▶ [WHAT YOU WILL DO] The expected result is the material below, reproduced exactly from its first line through the line containing "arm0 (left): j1".

════════════════════

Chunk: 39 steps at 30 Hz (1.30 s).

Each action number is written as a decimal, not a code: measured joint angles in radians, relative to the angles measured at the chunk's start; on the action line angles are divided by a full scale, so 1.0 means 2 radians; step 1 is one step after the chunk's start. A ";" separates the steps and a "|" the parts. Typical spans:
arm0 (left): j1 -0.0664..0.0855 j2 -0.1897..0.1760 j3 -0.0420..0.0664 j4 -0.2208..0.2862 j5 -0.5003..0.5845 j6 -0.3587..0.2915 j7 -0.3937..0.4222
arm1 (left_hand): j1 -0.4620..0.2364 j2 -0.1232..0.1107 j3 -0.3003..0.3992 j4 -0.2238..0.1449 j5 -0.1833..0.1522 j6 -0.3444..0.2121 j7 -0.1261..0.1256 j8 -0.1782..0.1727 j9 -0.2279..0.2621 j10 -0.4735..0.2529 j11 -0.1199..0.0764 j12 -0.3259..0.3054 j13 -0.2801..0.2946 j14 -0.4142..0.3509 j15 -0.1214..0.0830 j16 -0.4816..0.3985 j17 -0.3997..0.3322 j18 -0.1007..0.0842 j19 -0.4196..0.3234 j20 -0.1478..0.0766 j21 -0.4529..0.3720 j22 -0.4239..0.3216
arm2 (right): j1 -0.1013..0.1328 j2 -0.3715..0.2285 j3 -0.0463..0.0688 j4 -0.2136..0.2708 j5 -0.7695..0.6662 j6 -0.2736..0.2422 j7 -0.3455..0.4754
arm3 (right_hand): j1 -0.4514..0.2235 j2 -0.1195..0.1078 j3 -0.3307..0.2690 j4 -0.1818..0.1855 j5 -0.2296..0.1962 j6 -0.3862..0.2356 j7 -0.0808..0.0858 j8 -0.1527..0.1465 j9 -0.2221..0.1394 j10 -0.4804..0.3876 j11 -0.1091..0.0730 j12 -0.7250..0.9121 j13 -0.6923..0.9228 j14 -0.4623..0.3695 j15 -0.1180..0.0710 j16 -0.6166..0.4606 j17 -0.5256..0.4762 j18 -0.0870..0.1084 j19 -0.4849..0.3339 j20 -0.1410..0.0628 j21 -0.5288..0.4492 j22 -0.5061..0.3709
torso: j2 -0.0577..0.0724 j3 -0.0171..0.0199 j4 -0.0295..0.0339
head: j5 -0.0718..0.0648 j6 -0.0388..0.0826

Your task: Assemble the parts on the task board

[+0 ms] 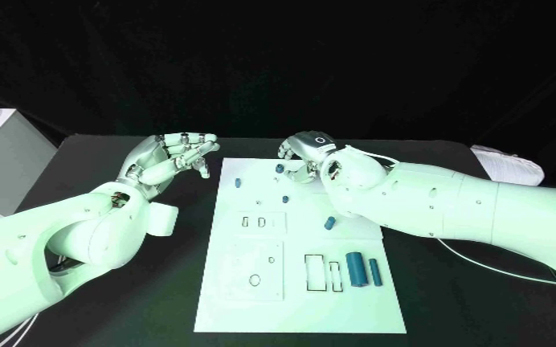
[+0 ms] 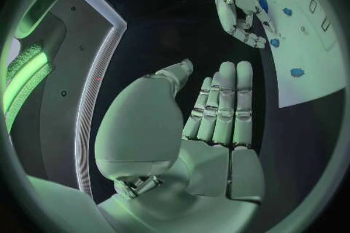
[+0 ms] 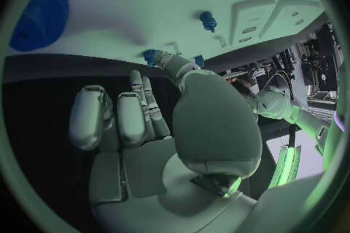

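Observation:
The white task board [image 1: 232,307] lies in the middle of the black table. Small blue parts stand near its far edge [image 1: 238,181] [image 1: 280,168] [image 1: 285,199]; another lies mid-board [image 1: 330,222], and two longer blue pieces [image 1: 356,270] [image 1: 375,271] lie at its right side. My right hand [image 1: 307,153] hangs over the far edge, fingers pointing down beside a blue part [image 3: 149,57]; nothing shows between them. The same right hand [image 2: 237,9] appears over the board [image 2: 306,70]. My left hand [image 1: 173,154] hovers left of the board, holding nothing, its fingers [image 2: 226,105] straight.
Rectangular recesses [image 1: 263,221] [image 1: 315,272] and a ring-shaped one [image 1: 255,280] mark the board. A large blue toothed part [image 3: 40,14] and a blue peg [image 3: 209,20] show in the right wrist view. A white object [image 1: 510,162] lies at the table's right edge, a pale box [image 1: 18,150] at its left.

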 measured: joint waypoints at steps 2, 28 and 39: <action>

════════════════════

▶ [SOLUTION TO THE PROBLEM]
Chunk: 39 steps at 30 Hz (1.30 s).

Each action number is written as a decimal, not a code: measured joint angles in radians, relative to the angles measured at the chunk's start; on the action line angles are divided by a full scale, so 1.0 means 2 radians; step 1 is one step after the chunk's start. A ";" separates the steps and a "|" the parts. Typical spans:
arm0 (left): j1 -0.0664..0.0855 j2 -0.1897..0.1760 j3 -0.0420..0.0664 j4 -0.2208..0.2862 j5 -0.5003..0.5845 j6 -0.3587..0.2915 j7 -0.3937..0.4222

That completes the output.